在张宽印象当中,苏桦一直是个瘦弱的人,却不常病。
这次一来,就来了个大的,听老大说苏桦是在学校图书馆整书的时候,一头栽下来的,当时嘴里喷的血把书面都染红了,学姐吓得以为苏桦不行了,打电话叫人的时候话都说不清楚,活活吓死人。
听医生说,苏桦是常期疲劳过度引起的胃出血。
疲劳过度,四个字像四块大石头一样压得张宽喘不过气来,苏桦才20岁。这个学校有多少人20岁一心想的就是怎么去玩,怎么玩得有档次,有新意,又有几个人20岁就累得倒下了。
苏桦睡着的样子很乖,侧卧着,脸煞白煞白,就像一个初中生。
没有见苏桦的这几个月,张宽想了很多苏桦的事。也只有回过头来看,才能看到很多过去没人留意东西。
满院子的人都认为苏桦聪明,连他自己也这么认为,苏桦似乎没怎么学,就学得很好,可现在张宽知道不是。苏桦的努力、用心,使的都是暗劲,他常年灰白的脸、四季不消的黑眼圈、以及越来越深的度数,都不是平白躺在床上凭聪明换来的,他会做很多事,读了很多书,张宽知道苏桦和他父母其寮也没有太多的话,苏桦在大部分时间是寂寞的,可那个院子里包括张宽自己都没有人不认为苏桦是幸福的、甚至是幸运的,因为苏桦从不吝惜笑着对别人。

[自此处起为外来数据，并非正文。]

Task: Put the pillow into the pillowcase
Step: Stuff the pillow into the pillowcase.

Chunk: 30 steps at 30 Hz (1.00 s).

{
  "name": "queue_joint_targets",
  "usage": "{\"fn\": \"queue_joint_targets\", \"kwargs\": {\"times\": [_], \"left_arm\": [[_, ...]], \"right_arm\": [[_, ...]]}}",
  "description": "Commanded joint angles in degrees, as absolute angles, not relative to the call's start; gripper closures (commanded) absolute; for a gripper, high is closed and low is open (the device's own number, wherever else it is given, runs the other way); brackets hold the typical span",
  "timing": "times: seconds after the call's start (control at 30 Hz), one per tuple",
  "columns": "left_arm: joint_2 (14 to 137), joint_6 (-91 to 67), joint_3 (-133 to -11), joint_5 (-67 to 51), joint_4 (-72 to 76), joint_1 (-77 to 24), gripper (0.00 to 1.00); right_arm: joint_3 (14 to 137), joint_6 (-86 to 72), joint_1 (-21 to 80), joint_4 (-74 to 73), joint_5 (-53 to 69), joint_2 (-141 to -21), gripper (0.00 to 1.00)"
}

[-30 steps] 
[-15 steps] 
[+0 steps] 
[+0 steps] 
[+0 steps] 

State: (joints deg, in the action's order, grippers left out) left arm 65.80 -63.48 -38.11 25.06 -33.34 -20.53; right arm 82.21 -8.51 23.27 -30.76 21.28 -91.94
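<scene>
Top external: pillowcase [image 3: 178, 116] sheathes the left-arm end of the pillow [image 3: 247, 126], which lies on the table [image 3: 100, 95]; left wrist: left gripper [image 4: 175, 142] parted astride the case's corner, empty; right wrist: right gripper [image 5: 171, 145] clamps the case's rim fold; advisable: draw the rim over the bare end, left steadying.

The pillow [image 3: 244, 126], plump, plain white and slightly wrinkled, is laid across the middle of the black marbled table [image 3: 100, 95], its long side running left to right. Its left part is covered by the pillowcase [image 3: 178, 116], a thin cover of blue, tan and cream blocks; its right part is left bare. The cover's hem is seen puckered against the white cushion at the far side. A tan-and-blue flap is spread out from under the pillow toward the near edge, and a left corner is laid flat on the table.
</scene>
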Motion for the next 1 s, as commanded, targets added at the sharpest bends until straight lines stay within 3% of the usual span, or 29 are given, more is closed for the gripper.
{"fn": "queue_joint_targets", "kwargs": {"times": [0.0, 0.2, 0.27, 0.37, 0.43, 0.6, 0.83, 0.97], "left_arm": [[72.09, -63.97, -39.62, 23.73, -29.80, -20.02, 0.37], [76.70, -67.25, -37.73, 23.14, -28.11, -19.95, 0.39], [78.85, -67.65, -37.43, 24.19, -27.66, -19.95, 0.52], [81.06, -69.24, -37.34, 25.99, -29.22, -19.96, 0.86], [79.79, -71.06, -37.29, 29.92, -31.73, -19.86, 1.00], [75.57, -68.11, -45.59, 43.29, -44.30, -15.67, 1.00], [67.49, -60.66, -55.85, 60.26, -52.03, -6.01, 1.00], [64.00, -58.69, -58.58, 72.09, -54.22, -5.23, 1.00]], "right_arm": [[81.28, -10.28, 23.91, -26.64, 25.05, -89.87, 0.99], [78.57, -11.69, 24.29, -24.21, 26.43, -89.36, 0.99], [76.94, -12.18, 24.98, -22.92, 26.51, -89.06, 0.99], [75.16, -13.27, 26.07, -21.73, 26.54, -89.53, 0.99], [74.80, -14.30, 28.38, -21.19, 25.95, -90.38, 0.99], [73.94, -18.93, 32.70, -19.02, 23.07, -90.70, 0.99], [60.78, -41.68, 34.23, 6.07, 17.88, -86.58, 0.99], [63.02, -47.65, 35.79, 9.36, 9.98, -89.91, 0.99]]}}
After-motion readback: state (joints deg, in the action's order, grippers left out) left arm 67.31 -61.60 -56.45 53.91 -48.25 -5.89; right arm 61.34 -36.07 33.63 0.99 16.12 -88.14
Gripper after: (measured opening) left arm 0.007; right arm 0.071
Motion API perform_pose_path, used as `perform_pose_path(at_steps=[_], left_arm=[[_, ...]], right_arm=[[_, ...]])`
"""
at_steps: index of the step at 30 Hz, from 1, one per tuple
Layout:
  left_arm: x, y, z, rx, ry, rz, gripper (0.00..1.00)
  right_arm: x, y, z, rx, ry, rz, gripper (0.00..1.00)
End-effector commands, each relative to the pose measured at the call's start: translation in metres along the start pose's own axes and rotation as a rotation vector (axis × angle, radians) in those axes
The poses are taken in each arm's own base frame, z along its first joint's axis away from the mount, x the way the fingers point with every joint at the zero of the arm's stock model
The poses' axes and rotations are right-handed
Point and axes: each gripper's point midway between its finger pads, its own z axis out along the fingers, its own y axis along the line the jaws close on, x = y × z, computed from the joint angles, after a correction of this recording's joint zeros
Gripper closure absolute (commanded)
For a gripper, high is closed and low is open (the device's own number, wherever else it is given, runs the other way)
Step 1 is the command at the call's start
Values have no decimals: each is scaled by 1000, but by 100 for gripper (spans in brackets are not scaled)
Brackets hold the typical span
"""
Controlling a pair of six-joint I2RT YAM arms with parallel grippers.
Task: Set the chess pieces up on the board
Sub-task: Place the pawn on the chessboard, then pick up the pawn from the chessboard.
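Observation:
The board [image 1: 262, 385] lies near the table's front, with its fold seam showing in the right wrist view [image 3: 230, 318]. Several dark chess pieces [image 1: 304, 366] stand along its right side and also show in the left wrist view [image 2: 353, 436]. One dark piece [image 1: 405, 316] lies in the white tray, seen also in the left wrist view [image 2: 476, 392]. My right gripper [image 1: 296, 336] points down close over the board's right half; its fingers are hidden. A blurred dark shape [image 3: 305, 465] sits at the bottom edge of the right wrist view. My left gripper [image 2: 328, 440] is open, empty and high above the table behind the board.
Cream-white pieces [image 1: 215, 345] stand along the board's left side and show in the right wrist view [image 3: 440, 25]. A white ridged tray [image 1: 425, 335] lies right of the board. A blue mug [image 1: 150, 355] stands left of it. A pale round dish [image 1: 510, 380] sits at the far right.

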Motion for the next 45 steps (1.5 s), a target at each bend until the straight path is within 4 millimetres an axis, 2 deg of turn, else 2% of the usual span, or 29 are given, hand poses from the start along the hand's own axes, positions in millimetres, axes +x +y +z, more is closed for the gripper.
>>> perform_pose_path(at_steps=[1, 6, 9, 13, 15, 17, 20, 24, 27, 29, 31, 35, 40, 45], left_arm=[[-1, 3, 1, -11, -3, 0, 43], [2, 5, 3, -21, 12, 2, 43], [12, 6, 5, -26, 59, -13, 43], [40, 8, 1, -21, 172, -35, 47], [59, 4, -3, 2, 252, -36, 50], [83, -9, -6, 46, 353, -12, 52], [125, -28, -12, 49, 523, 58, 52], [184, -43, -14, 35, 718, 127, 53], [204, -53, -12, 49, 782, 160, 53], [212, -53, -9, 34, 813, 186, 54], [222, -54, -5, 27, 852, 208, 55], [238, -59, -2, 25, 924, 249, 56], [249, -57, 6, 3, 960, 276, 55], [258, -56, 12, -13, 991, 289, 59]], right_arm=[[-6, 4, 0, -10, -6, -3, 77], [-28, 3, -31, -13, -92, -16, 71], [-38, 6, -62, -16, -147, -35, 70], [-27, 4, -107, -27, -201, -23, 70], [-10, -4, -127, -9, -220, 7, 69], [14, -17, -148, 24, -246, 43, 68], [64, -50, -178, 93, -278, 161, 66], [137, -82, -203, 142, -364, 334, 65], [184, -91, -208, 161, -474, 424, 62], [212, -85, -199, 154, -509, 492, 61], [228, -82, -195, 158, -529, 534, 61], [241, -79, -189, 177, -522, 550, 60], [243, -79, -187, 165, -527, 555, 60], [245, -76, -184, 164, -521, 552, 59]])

张宽现在知道了,和他电脑上那张照片上的苏桦的笑容相比,那些笑容是廉价的,不值一提的,那只是一种需要的表情,有人想看,苏桦就给。
人生是难以预料的,有人走的顺风顺水,就有人走的一路艰辛。
一路艰辛的苏桦现在就是睡着了也会皱着眉头,顺风顺水的张宽现在就是醒着也难展笑颜。
张宽低下了头,凑到苏桦的耳边,轻轻说,你不幸福,我也不幸福。
你不幸福我知道,我不幸福你不知道。